Frank Mori Hess wrote:
>
> There will be deadlock hazards running the user's dispatcher function
> while
> holding the future's associated mutex.
>

Good point. I hope we don't need to hold any mutex while evaluating the
predicate.

Frank Mori Hess wrote:
>
> Also, it's possible multiple threads
> will be waiting on the future, in which case how much thread-safety
> benefit
> is there to running code in one of the waiting threads versus a callback
> run
> in the promise
> thread?
>

The callback does not need to be thread safe unless it holds references to
some particular thread's data. Only one of the waiting threads will evaluate
it.
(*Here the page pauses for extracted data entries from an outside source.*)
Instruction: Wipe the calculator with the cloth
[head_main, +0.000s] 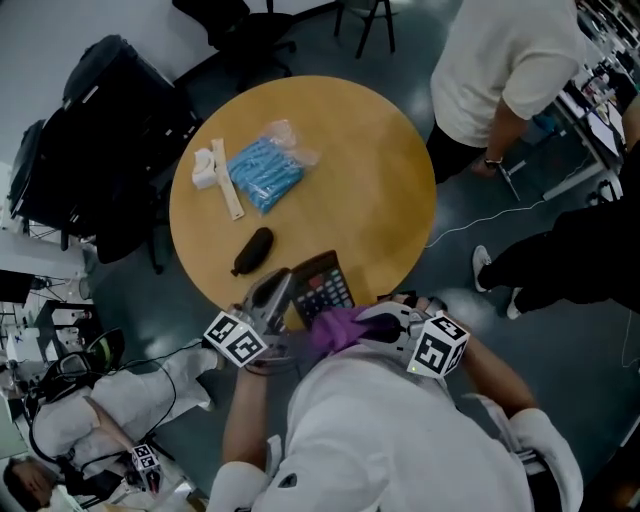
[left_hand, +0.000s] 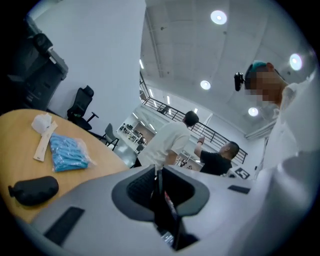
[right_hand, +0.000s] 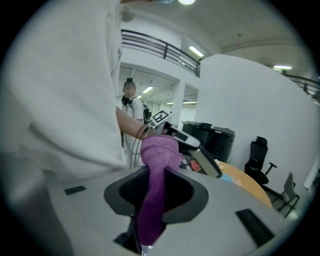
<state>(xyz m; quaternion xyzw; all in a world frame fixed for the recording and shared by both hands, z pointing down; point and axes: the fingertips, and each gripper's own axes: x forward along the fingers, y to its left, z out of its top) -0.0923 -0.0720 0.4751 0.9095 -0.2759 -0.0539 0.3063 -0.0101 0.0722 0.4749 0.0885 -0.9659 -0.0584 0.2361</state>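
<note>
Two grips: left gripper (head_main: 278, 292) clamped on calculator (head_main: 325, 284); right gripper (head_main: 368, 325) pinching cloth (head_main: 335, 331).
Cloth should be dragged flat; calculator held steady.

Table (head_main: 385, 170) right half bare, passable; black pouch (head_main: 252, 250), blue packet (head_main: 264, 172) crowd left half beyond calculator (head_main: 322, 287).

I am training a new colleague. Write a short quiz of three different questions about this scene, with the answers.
1. Fill in: the black pouch and the blue packet lie on the round ___.
2. What is the left gripper shut on? A) black pouch B) calculator C) blue packet
3. True or false: the right gripper holds the purple cloth between its jaws.
Key: 1 table; 2 B; 3 true.
</note>
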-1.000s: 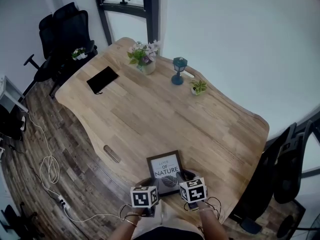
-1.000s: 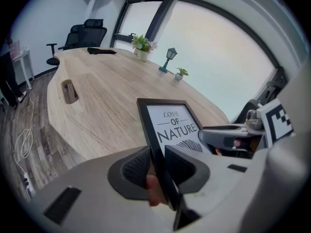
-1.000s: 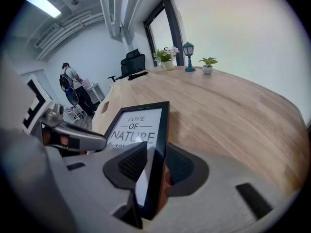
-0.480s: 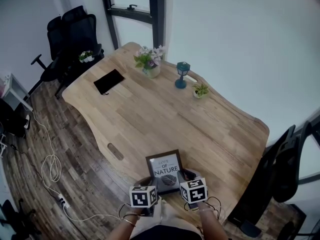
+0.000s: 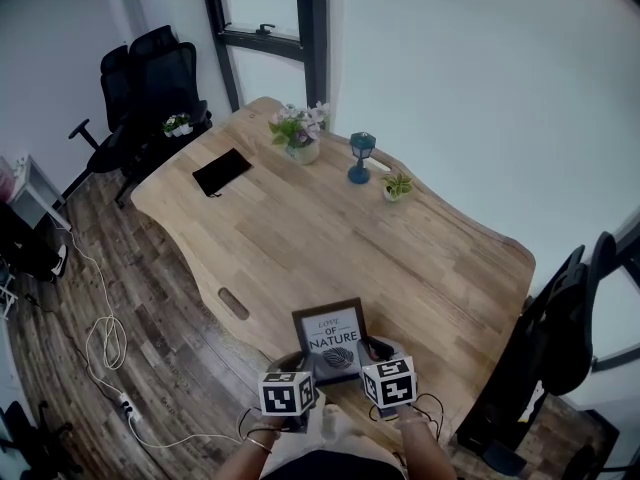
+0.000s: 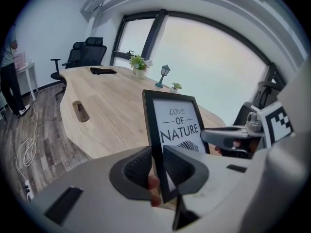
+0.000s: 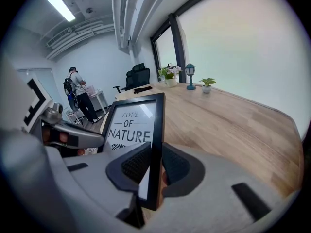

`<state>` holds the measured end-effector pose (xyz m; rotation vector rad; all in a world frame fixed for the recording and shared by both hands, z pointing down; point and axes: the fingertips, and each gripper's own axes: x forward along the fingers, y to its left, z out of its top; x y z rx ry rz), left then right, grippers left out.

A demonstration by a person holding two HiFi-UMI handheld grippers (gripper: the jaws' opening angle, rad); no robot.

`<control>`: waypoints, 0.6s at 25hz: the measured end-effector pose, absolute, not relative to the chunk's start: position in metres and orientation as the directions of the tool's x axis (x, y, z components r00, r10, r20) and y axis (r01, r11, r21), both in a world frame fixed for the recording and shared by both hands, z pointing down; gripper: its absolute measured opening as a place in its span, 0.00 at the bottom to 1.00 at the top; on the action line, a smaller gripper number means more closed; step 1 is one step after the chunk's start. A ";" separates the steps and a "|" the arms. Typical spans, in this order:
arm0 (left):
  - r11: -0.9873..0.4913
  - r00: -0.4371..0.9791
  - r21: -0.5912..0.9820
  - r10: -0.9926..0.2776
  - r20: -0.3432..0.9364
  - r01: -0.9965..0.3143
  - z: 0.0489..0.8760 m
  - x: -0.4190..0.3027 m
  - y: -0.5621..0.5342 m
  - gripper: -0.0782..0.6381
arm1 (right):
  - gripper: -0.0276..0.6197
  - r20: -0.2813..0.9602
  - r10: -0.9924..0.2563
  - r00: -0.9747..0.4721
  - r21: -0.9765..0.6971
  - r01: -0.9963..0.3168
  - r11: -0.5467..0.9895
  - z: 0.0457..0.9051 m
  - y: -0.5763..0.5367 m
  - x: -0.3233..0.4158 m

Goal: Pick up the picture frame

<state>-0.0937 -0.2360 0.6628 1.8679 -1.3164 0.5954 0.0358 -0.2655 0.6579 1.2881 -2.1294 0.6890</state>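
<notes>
**Office room: two-sided grasp made, lift under way**

Light wooden table (image 5: pixel 400 248) is noted by the window. At its near edge a black rectangular picture frame (image 5: pixel 332 340) with a white "Love of Nature" print is held tilted up. Its left side is pinched by the left gripper (image 6: pixel 156 166) and its right side by the right gripper (image 7: pixel 154 164). Both pairs of jaws are closing, pads pressed on the moulding. Grasp is judged done; lifting clear of the table is judged left.

Left tool (image 6: pixel 158 166) and right tool (image 7: pixel 154 165), side by side, jaws closing on the picture frame (image 5: pixel 333 340).
</notes>
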 end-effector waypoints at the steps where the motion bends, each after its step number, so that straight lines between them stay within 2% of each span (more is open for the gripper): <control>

Also, if there is only one "listening" thread it can safely reference
it's own data.

Frank Mori Hess wrote:
>
> What if we allow a key value to be associated with each input future, then
> return the key of the completed future? Then it would be left to the user
> to
> map the key back to whatever future they were originally interested in.
>

This would mean a runtime mapping. This costs some but more importantly
could introduce bugs because of the added runtime insecurity. I'm hoping we
can avoid it.

I'm doing a thesis related to C++0x and threading. Peter Dimov suggested I
could try and implement an event-like waiting primitive, similar to Windows'
WaitForMultipleObjects. If we had such a primitive, we might get better ways
to solve this problem. I think part of the reason this is so tricky is
because condition_variable's aren't meant to be used for multiple waiting.
Maybe Dimov or somebody else has sketches of such an interface. Maybe we
should solve this problem first. What do you think?